America accuses China of industrial espionage, of harmful cyberattacks, of its internationally illegal plan to take possession of the South China Sea, and nor is the U.S. admiring of China's methods used to keep its economy one or two steps ahead of that of the United States. Methods, including currency manipulation and casually breaking free trade agreements are all issues pointed out as demonstrating China's faults. All of it quite accurate.

That China's success in production has manifested itself in the shuttering of close to 50,000 American factories, putting Americans out of work is yet another sore point. And therein lies a universal lesson. Every country, no less the United States, pursues its own ambitions with a view to increasing its opportunities at the expense of challenges from other countries also wishing to enhance their financial status.

Has the United States always been a fair and objective player on the trade side? Hardly. Until recently Canada was the U.S.'s largest trading partner, and despite a two-way free trade agreement that was extended later to include Mexico as well, the U.S. has always thrown its weight around to ensure that any deal it was involved in would credit it primarily with advantages to the disadvantage of its partners.
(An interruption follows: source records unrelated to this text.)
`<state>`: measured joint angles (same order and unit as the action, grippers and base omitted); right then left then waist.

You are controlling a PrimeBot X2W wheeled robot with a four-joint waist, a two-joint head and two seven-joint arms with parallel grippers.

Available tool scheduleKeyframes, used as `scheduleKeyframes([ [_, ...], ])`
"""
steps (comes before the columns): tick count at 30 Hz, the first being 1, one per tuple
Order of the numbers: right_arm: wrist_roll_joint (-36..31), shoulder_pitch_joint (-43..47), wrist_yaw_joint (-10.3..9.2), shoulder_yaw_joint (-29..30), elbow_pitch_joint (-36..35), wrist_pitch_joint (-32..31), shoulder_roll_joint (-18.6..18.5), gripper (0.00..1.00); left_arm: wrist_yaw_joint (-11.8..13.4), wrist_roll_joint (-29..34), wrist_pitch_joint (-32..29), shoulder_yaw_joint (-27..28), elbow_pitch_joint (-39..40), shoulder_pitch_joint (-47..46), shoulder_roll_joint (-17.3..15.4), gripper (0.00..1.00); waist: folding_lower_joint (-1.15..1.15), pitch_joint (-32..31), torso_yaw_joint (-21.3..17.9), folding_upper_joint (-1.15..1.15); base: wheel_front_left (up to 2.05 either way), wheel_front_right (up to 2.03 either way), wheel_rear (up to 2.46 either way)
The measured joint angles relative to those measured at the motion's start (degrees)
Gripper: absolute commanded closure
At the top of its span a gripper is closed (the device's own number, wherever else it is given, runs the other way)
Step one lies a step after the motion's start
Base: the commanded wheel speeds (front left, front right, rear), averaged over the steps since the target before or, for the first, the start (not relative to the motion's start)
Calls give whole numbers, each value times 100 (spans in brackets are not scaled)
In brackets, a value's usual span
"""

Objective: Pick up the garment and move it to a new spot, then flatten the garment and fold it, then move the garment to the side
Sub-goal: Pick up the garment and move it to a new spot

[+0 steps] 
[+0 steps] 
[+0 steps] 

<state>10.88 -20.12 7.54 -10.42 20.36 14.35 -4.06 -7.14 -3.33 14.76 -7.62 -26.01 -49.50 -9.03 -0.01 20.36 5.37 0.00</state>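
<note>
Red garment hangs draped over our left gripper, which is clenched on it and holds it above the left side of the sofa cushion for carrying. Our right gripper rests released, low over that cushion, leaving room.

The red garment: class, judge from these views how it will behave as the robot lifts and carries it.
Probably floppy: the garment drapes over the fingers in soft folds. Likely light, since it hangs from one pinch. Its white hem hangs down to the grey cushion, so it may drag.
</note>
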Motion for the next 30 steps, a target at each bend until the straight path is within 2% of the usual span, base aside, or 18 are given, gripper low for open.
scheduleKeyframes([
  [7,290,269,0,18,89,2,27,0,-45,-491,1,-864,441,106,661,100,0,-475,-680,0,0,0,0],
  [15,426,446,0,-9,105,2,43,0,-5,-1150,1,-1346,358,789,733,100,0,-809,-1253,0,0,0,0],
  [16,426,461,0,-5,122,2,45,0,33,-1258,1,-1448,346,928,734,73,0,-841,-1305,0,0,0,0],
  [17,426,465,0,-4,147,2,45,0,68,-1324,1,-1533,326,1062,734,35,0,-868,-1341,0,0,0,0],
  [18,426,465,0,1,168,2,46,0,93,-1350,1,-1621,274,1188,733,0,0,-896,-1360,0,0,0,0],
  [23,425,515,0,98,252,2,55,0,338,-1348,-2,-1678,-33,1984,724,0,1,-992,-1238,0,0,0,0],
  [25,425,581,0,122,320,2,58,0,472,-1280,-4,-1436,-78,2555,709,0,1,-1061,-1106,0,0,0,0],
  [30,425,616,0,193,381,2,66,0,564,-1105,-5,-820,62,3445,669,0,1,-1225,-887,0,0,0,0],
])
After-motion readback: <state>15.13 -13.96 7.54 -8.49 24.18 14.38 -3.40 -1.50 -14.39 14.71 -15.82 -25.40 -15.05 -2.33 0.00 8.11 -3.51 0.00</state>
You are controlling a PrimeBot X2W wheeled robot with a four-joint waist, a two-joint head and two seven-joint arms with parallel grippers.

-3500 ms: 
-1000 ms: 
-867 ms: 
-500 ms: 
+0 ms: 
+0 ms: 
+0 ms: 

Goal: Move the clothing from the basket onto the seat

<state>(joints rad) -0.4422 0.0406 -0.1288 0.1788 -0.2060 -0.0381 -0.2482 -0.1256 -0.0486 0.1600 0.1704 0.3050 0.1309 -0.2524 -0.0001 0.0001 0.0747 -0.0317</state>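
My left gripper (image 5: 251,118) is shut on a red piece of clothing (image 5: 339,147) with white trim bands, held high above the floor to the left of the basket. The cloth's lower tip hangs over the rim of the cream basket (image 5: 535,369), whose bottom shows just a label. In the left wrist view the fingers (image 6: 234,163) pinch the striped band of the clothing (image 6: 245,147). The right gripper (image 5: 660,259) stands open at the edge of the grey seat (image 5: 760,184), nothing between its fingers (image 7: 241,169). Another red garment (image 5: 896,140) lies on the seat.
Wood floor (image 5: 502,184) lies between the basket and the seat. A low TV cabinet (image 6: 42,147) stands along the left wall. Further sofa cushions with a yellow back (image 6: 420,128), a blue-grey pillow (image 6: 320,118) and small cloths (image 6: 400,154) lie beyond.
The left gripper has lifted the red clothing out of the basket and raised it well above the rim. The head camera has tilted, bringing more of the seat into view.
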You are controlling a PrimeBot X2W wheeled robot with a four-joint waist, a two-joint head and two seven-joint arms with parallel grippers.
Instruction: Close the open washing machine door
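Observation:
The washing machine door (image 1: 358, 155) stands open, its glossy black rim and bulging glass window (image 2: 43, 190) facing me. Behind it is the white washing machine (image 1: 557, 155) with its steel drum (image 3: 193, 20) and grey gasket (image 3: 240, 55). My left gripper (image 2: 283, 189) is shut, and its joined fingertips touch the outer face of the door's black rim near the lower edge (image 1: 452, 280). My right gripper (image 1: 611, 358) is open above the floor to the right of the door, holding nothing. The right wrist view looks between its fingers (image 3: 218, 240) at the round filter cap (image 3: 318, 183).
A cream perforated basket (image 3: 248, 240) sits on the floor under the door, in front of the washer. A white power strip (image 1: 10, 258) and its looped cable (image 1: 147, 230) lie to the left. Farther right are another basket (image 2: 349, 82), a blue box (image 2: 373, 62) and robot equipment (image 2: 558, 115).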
Its partners have had to call 'foul! on the U.S. on many occasions, with the WTO rebuking the U.S.

America is so accustomed to being a bully on the world stage, even as it has also acted as a stabilizing influence politically when it suits its purposes, that it never sees itself other than as the good sheriff riding to the rescue, while those it bullies and slights see it as a sanctimonious aggressor on too many occasions, happy to sink the aspirations of other countries in the process of lining its own coffers at their expense.

There's wars and then there's wars.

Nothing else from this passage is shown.